DATASET EXCERPT >>
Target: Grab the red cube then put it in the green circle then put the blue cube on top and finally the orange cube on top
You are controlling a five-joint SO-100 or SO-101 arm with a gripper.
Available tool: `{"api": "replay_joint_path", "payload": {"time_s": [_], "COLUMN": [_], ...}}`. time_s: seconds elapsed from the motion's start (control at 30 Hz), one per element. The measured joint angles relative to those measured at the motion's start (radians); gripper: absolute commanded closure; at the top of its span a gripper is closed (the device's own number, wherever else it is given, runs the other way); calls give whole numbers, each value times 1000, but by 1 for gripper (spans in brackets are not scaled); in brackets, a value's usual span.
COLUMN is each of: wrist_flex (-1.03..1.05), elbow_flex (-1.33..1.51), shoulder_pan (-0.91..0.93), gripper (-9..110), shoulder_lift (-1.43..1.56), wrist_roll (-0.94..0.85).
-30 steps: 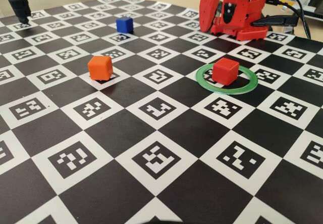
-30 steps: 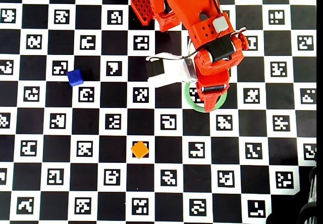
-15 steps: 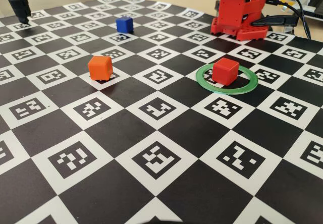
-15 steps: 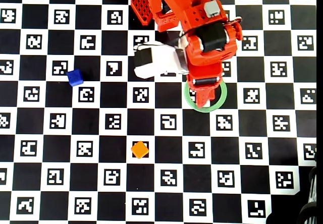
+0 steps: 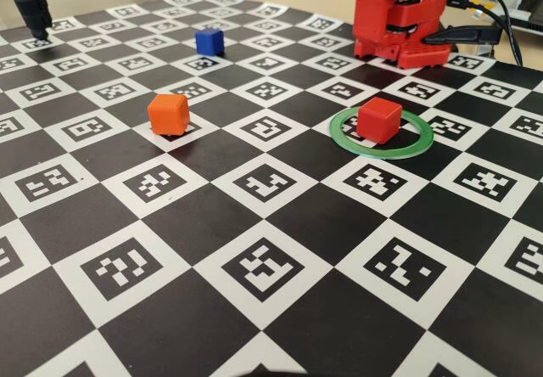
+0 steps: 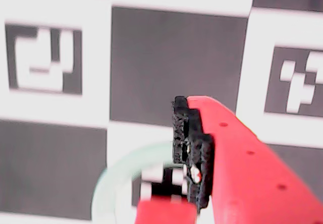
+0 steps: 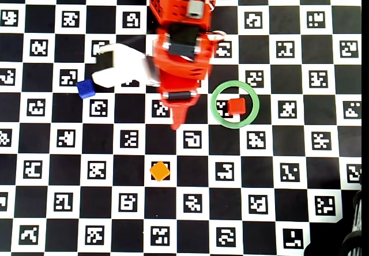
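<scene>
The red cube (image 7: 236, 105) sits inside the green circle (image 7: 215, 107). The end effector (image 7: 178, 120), its jaws together and empty, should open wide, drop squarely over the blue cube (image 7: 85, 88) (near the bench's left edge, overhead), then close.

Three cubes are on the checkered board, one of each colour. One red cube (image 5: 378, 120) sits inside the ring, right of centre in the fixed view. One orange cube (image 5: 168, 114) stands to the left, nearer the camera than the blue one. One blue cube (image 5: 209, 41) stands at the far side, left of the arm's base. In the overhead view the same three show: red (image 7: 236, 106), orange (image 7: 159, 170), blue (image 7: 85, 88).

There is one green circle (image 5: 409, 147), a flat ring lying on the board.

One red arm is in the scene, carrying one gripper (image 7: 177, 119). At the far left corner stands one black stand (image 5: 32, 8).
</scene>
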Motion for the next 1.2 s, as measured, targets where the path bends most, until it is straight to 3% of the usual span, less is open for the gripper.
{"api": "replay_joint_path", "payload": {"time_s": [0.43,0.8,1.2], "wrist_flex": [0,-28,-192], "elbow_flex": [-15,-21,54], "shoulder_pan": [360,474,574], "gripper": [60,55,54], "shoulder_lift": [-5,-121,-239], "wrist_roll": [-316,-538,-680]}}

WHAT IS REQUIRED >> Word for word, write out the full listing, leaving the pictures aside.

EXPECTED OUTPUT >>
Target: Grab the red cube then put it in the green circle then put the blue cube on top and finally the orange cube on top
You are controlling a five-joint SO-100 or SO-101 arm with a gripper.
Available tool: `{"api": "replay_joint_path", "payload": {"time_s": [_], "COLUMN": [_], ...}}`. time_s: seconds elapsed from the motion's start (control at 30 Hz), one per element. The measured joint angles relative to those measured at the motion's start (radians); gripper: absolute commanded closure; at the top of its span a gripper is closed (the device's own number, wherever else it is given, runs the other way); calls give whole numbers, each value times 1000, but by 1 for gripper (spans in brackets are not scaled); in brackets, a value's usual span.
COLUMN is each of: wrist_flex (-1.03..1.05), elbow_flex (-1.33..1.51), shoulder_pan (-0.91..0.93), gripper (-9..110), shoulder_lift (-1.43..1.56), wrist_roll (-0.94..0.85).
-30 steps: 
-30 steps: 
-15 steps: 
-15 steps: 
+0 steps: 
+0 steps: 
+0 steps: 
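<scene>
The red cube (image 7: 236, 105) sits inside the green circle (image 7: 215, 107). The end effector (image 7: 178, 120), its jaws together and empty, should open wide, drop squarely over the blue cube (image 7: 85, 88) (near the bench's left edge, overhead), then close.

Three cubes are on the checkered board, one of each colour. One red cube (image 5: 378, 120) sits inside the ring, right of centre in the fixed view. One orange cube (image 5: 168, 114) stands to the left, nearer the camera than the blue one. One blue cube (image 5: 209, 41) stands at the far side, left of the arm's base. In the overhead view the same three show: red (image 7: 236, 106), orange (image 7: 159, 170), blue (image 7: 85, 88).

There is one green circle (image 5: 409, 147), a flat ring lying on the board.

One red arm is in the scene, carrying one gripper (image 7: 177, 119). At the far left corner stands one black stand (image 5: 32, 8).
</scene>
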Motion for the next 1.2 s, as measured, targets where the path bends most, until it is straight to 3% of the usual span, less is open for the gripper.
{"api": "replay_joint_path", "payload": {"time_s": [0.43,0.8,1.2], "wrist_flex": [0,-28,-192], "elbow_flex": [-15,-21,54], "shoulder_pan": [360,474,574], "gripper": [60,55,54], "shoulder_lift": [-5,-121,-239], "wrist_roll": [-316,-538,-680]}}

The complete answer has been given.